» Your task:
Copy out again, unchanged, the listing below from the line that has "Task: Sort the" through the line that has "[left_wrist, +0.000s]".

======

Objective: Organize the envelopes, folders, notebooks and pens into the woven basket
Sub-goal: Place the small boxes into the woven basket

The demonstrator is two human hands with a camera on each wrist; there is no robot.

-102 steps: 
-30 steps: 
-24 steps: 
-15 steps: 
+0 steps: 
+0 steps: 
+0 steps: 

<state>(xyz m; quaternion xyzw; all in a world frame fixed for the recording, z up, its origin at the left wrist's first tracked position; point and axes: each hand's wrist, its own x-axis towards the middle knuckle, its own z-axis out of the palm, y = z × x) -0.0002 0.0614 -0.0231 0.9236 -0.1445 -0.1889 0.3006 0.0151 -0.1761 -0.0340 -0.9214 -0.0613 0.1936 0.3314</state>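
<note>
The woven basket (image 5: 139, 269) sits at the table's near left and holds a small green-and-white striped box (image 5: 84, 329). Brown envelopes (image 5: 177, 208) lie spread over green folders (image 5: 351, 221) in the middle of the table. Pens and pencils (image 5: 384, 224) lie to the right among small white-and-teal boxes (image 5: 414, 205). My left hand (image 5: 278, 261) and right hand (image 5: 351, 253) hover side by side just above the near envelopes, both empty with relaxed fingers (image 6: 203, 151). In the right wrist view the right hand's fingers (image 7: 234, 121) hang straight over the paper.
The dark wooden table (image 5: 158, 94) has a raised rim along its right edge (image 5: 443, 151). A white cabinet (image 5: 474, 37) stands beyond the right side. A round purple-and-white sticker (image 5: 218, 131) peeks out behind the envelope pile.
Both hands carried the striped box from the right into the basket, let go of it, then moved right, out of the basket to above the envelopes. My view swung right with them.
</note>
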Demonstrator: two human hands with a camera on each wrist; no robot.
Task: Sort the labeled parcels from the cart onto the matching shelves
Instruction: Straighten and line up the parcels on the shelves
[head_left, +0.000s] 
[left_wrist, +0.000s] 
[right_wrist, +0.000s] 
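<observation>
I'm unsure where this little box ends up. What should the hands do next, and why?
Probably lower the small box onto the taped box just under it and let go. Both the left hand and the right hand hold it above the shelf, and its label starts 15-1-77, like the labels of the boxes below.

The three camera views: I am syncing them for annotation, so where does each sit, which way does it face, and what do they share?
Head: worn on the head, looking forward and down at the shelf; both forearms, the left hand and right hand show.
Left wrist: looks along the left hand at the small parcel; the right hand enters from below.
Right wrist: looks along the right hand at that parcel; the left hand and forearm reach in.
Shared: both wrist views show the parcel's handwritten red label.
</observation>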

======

» Solution for this problem:
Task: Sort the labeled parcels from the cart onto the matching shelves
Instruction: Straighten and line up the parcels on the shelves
[head_left, +0.000s] 
[left_wrist, +0.000s] 

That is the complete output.